Frete não cobre gastos e dificulta a vida nas estradas
Se a vida de quem trabalha com o transporte de passageiros dentro das cidades está se tornando mais difícil por causa dos sucessivos aumentos dos combustíveis, a situação não é muito diferente para boa parte dos motoristas de veículos de carga que rodam pelo Brasil.
Geovane Rodrigues, caminhoneiro há 17 anos e autônomo há quatro, tem visto os ganhos, que sustentam toda a família, diminuírem drasticamente. Segundo ele, que continuou trabalhando normalmente durante a pandemia, o grande problema é o aumento dos preços dos combustíveis.
“Quando eu comecei, a matemática do autônomo era a seguinte: 40% do valor do frete para o combustível e 60% ficava para o motorista, sendo que uns 10% do total vão para o veículo, nos gastos com troca de óleo, pneus etc. Hoje, tá tudo ao contrário. Eu gasto 60% do valor do frete com combustível, mais os 10% do desgaste do carro, e me sobram só 30%”, calcula.

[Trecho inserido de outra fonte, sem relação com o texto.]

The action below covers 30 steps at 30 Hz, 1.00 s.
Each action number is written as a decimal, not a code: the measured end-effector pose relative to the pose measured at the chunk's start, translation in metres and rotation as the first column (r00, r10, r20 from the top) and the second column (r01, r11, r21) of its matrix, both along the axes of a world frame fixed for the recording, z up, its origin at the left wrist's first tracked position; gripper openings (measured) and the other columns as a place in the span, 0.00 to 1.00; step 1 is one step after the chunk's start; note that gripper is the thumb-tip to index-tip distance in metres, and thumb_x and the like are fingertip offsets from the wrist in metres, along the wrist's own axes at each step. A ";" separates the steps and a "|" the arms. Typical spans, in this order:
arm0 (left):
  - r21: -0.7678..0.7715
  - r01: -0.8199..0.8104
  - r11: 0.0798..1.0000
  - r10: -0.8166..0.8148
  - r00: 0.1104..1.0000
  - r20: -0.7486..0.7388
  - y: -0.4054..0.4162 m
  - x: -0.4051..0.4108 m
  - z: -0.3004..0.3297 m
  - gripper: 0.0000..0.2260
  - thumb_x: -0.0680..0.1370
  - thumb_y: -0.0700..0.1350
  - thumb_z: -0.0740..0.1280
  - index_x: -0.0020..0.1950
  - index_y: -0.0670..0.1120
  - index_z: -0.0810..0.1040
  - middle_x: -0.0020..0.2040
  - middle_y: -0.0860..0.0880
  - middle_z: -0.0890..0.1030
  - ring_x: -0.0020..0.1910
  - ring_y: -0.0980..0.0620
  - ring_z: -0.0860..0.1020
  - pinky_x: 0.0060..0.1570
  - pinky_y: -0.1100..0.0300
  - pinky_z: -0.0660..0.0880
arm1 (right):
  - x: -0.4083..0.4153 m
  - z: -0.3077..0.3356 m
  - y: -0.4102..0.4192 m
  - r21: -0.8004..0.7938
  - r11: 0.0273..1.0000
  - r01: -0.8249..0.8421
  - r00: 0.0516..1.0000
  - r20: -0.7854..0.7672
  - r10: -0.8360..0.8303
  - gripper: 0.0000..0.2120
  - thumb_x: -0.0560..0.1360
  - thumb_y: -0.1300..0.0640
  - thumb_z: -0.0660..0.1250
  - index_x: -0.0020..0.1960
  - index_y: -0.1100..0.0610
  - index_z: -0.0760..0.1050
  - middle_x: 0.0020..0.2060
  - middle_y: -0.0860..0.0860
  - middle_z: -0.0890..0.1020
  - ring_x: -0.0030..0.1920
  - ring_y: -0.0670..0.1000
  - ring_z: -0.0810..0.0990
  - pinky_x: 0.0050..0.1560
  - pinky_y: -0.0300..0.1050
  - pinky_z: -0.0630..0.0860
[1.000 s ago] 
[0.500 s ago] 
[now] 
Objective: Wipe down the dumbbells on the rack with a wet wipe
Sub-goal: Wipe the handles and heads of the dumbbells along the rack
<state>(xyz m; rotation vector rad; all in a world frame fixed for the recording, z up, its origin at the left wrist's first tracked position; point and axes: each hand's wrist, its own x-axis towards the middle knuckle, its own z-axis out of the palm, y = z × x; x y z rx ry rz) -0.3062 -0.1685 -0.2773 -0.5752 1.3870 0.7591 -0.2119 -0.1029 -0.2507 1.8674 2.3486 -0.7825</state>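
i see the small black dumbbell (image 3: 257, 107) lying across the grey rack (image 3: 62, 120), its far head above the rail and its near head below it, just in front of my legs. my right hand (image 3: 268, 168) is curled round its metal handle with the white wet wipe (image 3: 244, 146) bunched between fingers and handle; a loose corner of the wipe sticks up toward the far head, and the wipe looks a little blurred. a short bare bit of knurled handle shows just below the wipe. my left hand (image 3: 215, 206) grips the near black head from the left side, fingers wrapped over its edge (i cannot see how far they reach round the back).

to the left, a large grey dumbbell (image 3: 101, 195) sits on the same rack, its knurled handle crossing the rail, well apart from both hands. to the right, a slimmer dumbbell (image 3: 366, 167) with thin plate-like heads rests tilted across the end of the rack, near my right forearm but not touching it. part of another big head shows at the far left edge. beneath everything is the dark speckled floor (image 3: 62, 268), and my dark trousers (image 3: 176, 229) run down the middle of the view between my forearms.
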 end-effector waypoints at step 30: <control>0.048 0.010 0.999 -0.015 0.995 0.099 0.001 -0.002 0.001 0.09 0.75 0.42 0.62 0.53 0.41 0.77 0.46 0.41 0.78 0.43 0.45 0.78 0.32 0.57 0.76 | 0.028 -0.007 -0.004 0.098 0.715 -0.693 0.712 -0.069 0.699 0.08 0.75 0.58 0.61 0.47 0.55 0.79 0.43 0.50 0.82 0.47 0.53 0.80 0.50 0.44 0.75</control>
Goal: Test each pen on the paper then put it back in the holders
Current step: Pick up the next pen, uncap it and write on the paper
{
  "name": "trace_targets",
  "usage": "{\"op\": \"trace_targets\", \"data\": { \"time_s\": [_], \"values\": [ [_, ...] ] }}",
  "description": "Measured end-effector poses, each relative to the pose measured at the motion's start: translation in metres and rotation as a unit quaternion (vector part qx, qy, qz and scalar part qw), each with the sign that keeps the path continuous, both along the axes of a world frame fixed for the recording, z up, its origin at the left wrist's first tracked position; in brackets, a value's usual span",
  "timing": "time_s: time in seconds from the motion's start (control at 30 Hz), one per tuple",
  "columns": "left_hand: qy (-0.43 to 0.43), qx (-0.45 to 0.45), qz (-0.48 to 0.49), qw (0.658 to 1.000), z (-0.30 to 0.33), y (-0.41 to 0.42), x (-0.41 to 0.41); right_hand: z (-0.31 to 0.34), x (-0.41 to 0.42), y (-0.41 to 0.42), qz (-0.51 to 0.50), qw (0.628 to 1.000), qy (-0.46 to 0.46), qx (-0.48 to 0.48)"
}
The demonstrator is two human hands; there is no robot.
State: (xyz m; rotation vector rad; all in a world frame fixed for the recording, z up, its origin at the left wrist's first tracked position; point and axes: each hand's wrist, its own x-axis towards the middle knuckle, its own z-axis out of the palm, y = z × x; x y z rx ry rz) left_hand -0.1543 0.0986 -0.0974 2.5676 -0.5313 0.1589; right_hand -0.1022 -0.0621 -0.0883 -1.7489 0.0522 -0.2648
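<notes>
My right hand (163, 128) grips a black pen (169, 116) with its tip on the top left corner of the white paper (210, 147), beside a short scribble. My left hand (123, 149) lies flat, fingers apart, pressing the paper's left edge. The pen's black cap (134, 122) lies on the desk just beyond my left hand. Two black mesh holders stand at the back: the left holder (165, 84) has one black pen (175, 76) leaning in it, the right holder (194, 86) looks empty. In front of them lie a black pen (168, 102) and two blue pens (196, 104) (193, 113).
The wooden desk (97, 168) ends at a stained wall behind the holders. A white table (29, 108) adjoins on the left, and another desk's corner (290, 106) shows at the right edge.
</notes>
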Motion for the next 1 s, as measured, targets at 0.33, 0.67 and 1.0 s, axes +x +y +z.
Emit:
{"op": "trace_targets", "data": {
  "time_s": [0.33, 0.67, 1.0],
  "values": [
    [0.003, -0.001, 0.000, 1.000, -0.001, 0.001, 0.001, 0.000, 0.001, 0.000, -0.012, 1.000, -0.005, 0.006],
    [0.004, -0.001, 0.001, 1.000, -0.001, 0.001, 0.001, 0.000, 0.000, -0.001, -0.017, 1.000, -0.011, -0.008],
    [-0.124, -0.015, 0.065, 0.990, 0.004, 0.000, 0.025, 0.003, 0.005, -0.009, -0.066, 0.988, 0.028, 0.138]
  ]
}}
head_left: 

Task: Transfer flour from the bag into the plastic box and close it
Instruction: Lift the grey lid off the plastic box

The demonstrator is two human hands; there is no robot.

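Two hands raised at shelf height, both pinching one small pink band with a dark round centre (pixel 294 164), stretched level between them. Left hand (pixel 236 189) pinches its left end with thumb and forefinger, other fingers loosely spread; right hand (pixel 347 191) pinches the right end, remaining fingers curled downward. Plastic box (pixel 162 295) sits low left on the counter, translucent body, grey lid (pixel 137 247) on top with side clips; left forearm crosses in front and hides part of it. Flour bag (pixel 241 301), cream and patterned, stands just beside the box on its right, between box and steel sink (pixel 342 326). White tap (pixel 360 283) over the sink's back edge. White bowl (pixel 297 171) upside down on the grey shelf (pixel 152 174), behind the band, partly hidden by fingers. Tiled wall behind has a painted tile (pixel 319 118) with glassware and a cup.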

Inflação. Ganhando menos pelo mesmo período de trabalho – já que, segundo Rodrigues, os valores de frete não foram reajustados na mesma proporção do aumento dos custos com combustível –, o caminhoneiro ainda precisa lidar, em casa, com a inflação sobre todos os produtos e serviços.
“Se fosse só o diesel, a gente ainda ia tentar sobreviver, dar um jeito, mas o problema é que tudo ficou mais caro. Um pneu, de R$ 1.000, passou para R$ 3.500; uma lona de freio, antes R$ 80, agora custa R$ 250. E isso também com a nossa alimentação, com tudo que compramos”, diz.

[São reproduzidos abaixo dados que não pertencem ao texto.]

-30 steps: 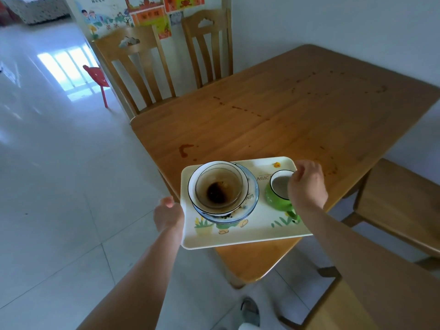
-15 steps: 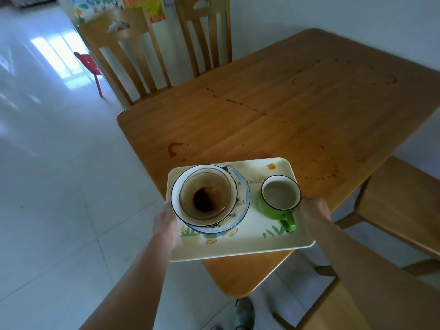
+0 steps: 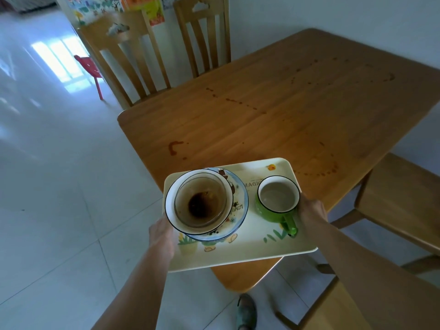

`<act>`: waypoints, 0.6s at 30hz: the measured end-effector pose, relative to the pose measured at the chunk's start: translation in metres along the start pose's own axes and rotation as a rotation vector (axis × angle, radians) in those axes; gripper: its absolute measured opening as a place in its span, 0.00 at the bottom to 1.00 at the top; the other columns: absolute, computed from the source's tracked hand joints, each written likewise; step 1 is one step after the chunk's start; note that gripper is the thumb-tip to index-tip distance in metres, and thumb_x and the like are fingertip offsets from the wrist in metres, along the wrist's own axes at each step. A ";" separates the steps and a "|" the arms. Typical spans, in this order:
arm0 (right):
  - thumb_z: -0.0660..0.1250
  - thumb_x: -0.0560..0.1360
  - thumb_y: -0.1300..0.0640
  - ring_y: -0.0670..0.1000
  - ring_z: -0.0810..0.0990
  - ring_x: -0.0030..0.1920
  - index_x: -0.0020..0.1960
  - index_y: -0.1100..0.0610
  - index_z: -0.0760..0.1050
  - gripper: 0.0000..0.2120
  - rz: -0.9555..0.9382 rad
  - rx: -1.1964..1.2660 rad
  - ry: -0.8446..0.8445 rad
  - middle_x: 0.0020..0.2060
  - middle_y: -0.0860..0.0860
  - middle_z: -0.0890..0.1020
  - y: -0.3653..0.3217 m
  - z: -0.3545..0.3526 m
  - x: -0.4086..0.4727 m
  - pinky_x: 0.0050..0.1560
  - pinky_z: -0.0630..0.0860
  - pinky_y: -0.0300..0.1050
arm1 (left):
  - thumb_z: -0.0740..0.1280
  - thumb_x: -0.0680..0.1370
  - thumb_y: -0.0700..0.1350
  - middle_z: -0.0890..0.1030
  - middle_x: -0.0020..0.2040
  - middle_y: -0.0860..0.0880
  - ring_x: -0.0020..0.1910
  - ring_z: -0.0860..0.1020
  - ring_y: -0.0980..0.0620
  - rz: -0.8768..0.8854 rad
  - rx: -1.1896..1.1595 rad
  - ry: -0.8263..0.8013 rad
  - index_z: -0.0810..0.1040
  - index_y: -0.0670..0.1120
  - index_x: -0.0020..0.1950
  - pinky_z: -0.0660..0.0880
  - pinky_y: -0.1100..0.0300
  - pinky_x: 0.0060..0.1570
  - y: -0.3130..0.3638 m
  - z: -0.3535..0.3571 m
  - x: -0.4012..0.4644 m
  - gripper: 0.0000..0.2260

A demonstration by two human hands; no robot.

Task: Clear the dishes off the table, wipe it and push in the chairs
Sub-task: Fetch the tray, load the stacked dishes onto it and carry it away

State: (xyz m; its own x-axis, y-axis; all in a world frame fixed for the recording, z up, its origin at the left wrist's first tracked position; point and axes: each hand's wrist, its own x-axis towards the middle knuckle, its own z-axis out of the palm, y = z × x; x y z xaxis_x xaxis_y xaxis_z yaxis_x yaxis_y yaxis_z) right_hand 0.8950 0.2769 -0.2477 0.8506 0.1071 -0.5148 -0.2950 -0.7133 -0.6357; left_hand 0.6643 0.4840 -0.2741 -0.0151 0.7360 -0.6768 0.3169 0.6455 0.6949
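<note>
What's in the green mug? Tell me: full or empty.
Empty: the green mug stands upright on the tray, its pale inside bare.

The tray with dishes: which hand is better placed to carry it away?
Neither alone. The left hand grips the tray's left edge beside the stacked bowls, the right hand grips the right edge beside the green mug.

A home dining area: a wooden dining table [image 3: 285, 110] marked with brown spill stains stands against a white wall, with matching slat-back wooden chairs [image 3: 133, 55] around it. Glossy white floor tiles [image 3: 59, 186], children's colourful posters [image 3: 114, 5] on the wall and a small red plastic chair [image 3: 91, 70] point to family living space.
</note>
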 end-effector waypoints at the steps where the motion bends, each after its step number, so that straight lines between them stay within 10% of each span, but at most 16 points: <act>1: 0.53 0.81 0.46 0.60 0.74 0.47 0.54 0.63 0.74 0.21 -0.007 -0.003 -0.001 0.49 0.62 0.77 0.002 -0.001 -0.004 0.46 0.68 0.50 | 0.61 0.81 0.42 0.74 0.48 0.44 0.49 0.68 0.44 -0.010 0.003 0.023 0.74 0.42 0.48 0.66 0.55 0.50 -0.002 -0.004 -0.001 0.05; 3: 0.52 0.80 0.45 0.61 0.74 0.49 0.57 0.62 0.75 0.23 -0.031 -0.003 0.018 0.51 0.62 0.77 0.007 -0.003 -0.016 0.49 0.70 0.51 | 0.65 0.79 0.44 0.76 0.44 0.42 0.47 0.69 0.43 -0.009 0.029 0.013 0.76 0.41 0.43 0.66 0.53 0.48 -0.005 -0.013 -0.009 0.08; 6: 0.52 0.78 0.42 0.62 0.76 0.52 0.58 0.59 0.74 0.24 -0.044 0.025 0.053 0.53 0.61 0.78 0.019 -0.009 -0.037 0.53 0.73 0.54 | 0.60 0.82 0.43 0.75 0.55 0.41 0.50 0.68 0.46 0.036 0.035 -0.041 0.76 0.37 0.63 0.67 0.54 0.52 -0.009 -0.027 -0.022 0.13; 11: 0.54 0.80 0.42 0.59 0.75 0.48 0.53 0.60 0.75 0.22 0.002 0.109 0.113 0.51 0.61 0.77 0.058 -0.019 -0.080 0.48 0.70 0.50 | 0.69 0.76 0.52 0.72 0.35 0.45 0.44 0.69 0.43 0.112 0.054 -0.074 0.71 0.40 0.38 0.64 0.52 0.48 -0.009 -0.056 -0.055 0.17; 18: 0.55 0.80 0.45 0.62 0.75 0.51 0.56 0.65 0.74 0.23 0.115 0.255 0.254 0.53 0.64 0.76 0.113 -0.054 -0.144 0.49 0.68 0.50 | 0.70 0.69 0.63 0.81 0.51 0.43 0.51 0.78 0.40 0.235 0.199 -0.219 0.79 0.43 0.53 0.74 0.46 0.56 -0.016 -0.078 -0.104 0.25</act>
State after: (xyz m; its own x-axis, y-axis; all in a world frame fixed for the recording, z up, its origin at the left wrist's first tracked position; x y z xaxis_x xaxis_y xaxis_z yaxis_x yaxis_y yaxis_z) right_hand 0.7621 0.1434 -0.2145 0.8771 -0.1621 -0.4521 -0.4665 -0.5117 -0.7215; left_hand 0.5870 0.4130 -0.1955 0.2764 0.7842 -0.5555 0.4659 0.3962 0.7912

Para ele, é preciso que a situação mude daqui para frente: “A gente espera que o preço baixe pelo menos um pouco e que o frete seja reajustado. Senão, não vai mais existir caminhoneiro autônomo no Brasil”, sentencia.
O país tem mais de 840 mil transportadores autônomos de cargas cadastrados junto à Agência Nacional de Transportes Terrestres (ANTT).